A closer look at the case summaries show that the bad evidence came in many forms. Pills - often suspected Xanax - are simply misidentified.
Thirty-nine of the 73 total cases out of Harris County were charged based on faulty field test kits, usually a small packet of chemicals police carry that will change colours when an illegal substance is introduced.
Past investigations have shown that these tests will show a positive hit for all kinds of things, including Jolly Ranchers, vitamin powder, certain soaps - even just from contact with the air.
"Those tests are notoriously unreliable," says Gross. "They're not reliable enough to use at trial."
It was also noteworthy that 52% of the wrongfully convicted defendants were African American, though they make up less than 20% of the population of Harris County.
But the question that naturally arose was, why had dozens of people pleaded guilty to drug possession if they were in fact innocent?
The suspected explanations vary. Chandler believes most thought they really did have drugs, but in fact had purchased "turkey dope" or fake drugs. But there are other, more troubling explanations.

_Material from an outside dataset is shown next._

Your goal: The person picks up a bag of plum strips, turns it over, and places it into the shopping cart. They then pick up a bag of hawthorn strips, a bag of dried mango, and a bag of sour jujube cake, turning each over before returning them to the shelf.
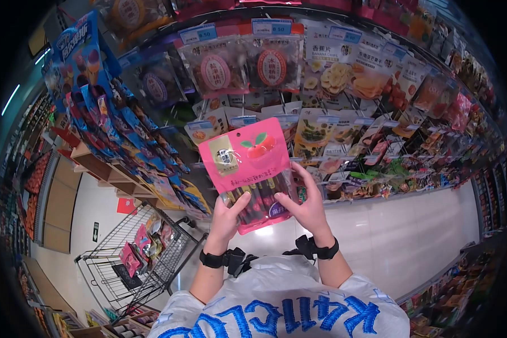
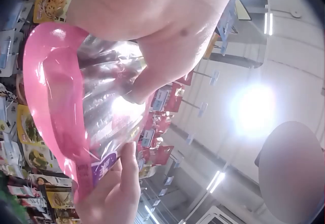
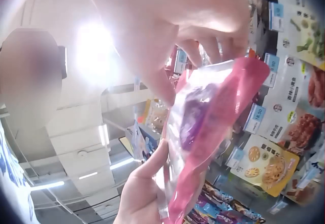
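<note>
A pink snack pouch [image 1: 245, 160] with red fruit printed on its upper part is held up in front of the person's chest. Dark sticks show through its clear lower window. My left hand [image 1: 226, 218] grips the lower left edge, thumb lying over the window. On the opposite edge, my right hand [image 1: 307, 205] holds the pouch with its thumb on the front and fingers behind. Both thumbs press the window in the left wrist view, where the pouch [image 2: 53, 92] is seen at a slant. A purple label marks its lower right corner.
Ahead stands a shelf wall of hanging snack bags [image 1: 270, 65] with blue price tags. Blue ice-cream-print packs [image 1: 84, 62] hang at the left. A wire shopping cart [image 1: 104, 281] holding several packages stands at lower left on the pale floor [image 1: 377, 242].
</note>
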The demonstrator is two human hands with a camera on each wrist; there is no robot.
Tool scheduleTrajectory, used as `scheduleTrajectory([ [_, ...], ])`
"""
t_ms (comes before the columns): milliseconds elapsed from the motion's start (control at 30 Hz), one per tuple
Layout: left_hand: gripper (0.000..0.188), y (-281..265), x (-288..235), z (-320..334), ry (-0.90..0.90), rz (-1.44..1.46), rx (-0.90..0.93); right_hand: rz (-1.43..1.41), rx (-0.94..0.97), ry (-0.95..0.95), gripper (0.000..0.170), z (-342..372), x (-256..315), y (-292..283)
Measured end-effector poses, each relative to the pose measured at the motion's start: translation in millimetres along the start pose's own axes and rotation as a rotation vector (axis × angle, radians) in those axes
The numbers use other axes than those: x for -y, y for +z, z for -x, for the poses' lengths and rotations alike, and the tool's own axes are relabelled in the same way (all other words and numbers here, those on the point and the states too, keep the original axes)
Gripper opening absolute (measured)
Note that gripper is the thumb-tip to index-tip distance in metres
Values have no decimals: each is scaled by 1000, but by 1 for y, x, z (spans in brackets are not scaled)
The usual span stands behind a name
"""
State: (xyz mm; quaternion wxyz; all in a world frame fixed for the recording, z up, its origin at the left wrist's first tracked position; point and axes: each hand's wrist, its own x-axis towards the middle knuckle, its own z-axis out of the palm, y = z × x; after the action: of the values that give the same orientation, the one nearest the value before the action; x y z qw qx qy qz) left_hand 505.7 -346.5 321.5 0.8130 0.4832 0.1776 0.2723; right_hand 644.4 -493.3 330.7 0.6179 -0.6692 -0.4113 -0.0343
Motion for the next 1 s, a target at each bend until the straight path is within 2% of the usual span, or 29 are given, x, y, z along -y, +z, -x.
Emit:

Crimes like drug possession are often low priority for prosecutors, particularly in a big place like Harris County, and the easiest way to dispense with them is through a plea deal.
Many defence lawyers complain that this is just a way to coerce indigent defendants who can not afford bail or a private lawyer into pleading guilty. Maintaining one's innocence and awaiting trial behind bars can sometimes take months.
"[If they plead guilty], they get to keep their job. They get to go home. They have immediate needs," says Hughes. "If you're in jail waiting, your whole life can go sour."
Natalie Schultz, a Houston defence lawyer, says she represented four people whose convictions were eventually thrown out. All four were homeless.
Even though they told her they were innocent, when the prosecutor offered them a plea deal with relatively short jail time, they snatched the chance to get out - even after she told them that she could not advise them to take the deal.
"Some of them would then say, 'OK, I'm actually guilty,'" she says. "I can't stop them."
The Harris County District Attorney's office has changed its policy on plea deals in these kinds of drug possession cases. Beginning in February 2015, they no longer offer defendants who are facing jail time a plea deal until definitive results have come back from the forensic lab.
Patrick McCann, a defence lawyer in Houston who has been examining this issue for some time, estimates that there will be at least one more banner year of exonerations for Harris County before the backlog of bad prosecutions is cleared and the new procedures start having an effect.
"I think they're doing an excellent job," he says of Harris County, while noting that not every prosecutor in Texas has taken this kind of aggressive approach to righting its wrongs.
"Lawyers are encountering a great deal of resistance from district attorneys' offices that simply don't seem to care about whether or not these cases get looked into."
Indeed, while Harris County may be a shining example, Chandler says some jurisdictions destroy drug evidence as soon as a defendant pleads guilty.
And she agrees that while these kinds of cases prove that the system pressures people into pleading guilty to things they didn't do, there are many other low-level convictions for which there is no easy forensic test to separate the good from the bad convictions.
"These drug cases create a unique set of cases where we can right the wrongs that happen," she says. "We don't have that ability in a lot of other cases."
Gross, the editor of the exoneration study, agrees.
"The small cases are the biggest issue in the area in my mind, by far," he says. "They're at the low end of the criminal justice system in the United States where almost everybody pleads guilty."